So far, I've found nothing compelling about Smerconish, but he appears on my YouTube algorithmic playlist from time to time, perhaps because of his guests.
Anyway, what was compelling was Galloway in this interview. Now, I'm also somewhat ambivalent about Galloway. I think he's generally correct on many things, but maybe it's the way he presents himself that I find off-putting. Regardless, I think he's dead on about all the things he mentions in this interview about his website Resist and Unsubscribe.
He explains, very clearly, why doing this, unsubscribing even for only a month, is not merely "performative," it's a clear way of sending an unmistakable signal. And it's an action, something that represents our agency in this moment.

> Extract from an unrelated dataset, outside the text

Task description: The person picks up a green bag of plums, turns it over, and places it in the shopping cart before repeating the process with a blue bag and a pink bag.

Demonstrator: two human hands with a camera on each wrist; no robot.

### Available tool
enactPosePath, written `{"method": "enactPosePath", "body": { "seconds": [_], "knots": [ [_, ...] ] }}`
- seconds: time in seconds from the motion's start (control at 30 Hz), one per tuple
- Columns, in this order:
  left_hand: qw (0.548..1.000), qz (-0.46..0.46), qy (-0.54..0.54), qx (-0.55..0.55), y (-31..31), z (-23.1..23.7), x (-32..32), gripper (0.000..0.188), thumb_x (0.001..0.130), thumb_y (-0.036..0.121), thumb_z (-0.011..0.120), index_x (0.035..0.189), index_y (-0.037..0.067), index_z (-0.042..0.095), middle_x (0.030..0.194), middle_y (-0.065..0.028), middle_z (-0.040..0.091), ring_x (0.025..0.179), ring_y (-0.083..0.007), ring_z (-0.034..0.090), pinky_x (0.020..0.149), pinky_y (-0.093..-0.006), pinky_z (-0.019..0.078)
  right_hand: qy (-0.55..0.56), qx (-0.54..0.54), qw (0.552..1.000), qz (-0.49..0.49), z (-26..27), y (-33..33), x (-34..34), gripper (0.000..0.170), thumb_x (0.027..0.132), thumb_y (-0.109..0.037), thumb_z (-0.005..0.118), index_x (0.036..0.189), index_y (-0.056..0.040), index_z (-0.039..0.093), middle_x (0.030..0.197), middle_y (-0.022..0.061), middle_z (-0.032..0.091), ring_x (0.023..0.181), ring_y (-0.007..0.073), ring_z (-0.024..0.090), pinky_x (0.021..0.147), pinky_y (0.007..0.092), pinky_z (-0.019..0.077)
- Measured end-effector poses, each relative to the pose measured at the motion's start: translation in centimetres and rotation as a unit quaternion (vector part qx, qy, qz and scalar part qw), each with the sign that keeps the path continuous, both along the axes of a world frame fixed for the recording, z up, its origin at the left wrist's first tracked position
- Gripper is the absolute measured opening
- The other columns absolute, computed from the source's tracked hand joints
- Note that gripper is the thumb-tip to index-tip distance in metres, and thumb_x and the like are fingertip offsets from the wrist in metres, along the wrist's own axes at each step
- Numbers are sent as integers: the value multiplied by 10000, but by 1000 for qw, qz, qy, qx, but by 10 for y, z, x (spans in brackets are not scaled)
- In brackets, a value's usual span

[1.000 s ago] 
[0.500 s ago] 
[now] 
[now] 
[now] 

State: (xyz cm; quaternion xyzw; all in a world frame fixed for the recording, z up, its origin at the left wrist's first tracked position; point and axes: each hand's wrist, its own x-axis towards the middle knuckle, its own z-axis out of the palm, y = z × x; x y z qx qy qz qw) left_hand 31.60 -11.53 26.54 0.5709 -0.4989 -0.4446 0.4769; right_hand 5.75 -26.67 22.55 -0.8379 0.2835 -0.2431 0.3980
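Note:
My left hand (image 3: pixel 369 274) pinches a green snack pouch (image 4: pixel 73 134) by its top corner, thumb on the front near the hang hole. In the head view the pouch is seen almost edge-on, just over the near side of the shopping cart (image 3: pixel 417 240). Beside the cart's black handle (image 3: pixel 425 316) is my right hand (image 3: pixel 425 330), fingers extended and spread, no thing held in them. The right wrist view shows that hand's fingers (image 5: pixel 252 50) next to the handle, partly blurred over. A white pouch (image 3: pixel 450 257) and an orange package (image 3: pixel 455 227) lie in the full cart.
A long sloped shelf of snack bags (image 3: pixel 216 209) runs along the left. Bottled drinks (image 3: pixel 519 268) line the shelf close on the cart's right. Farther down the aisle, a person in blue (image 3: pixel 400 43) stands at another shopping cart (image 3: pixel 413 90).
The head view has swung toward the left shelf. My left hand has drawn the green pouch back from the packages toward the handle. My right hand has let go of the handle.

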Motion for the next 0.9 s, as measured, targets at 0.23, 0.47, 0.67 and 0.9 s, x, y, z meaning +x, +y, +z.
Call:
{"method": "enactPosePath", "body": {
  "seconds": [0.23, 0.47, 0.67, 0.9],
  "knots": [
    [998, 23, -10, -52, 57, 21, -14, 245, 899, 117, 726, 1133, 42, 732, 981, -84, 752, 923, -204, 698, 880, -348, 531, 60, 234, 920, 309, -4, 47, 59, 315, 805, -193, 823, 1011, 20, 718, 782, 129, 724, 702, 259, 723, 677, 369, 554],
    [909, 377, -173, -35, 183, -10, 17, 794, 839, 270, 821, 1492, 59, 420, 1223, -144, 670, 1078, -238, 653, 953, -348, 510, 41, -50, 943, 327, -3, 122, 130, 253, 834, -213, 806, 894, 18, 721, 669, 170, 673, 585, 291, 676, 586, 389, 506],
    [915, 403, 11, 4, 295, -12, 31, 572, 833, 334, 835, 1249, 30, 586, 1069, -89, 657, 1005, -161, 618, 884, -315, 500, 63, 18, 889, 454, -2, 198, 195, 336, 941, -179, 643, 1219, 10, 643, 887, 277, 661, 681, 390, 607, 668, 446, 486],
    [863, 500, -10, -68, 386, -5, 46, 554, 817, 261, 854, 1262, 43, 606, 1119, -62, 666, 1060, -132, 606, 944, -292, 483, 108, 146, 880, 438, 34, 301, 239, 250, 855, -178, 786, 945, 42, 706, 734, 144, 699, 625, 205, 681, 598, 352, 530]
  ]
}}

To my knowledge, there hasn't been a great deal written about how Germans reconciled themselves to their history following WW II. I've read They Thought They Were Free, by Milton Mayor. Apparently it's problematic for some reason. There was a documentary I saw on a streaming service that interviewed surviving Germans, members of the Nazi party, even an SS officer (who ended up just saying something to the effect that Hitler was right about everything). Certainly, there isn't the same body of literature and film that covers the rise of National Socialism, the war and its aftermath. And there have been attempts to explain or understand it, but little in the way of an account of how people felt following the catastrophe of WW II.
What little I have seen or read mostly suggests embarrassment, or claims of victimization, being misled. Denial mostly. Which is understandable. But I wonder how those people lived with themselves. Arnold Schwarzenegger made a compelling video of his experience growing up in post-war Austria, and the men in his life. The toll their experience took on their lives.
We have a moment now to alter this trajectory. We have to make every effort we can to stop what we can foresee coming.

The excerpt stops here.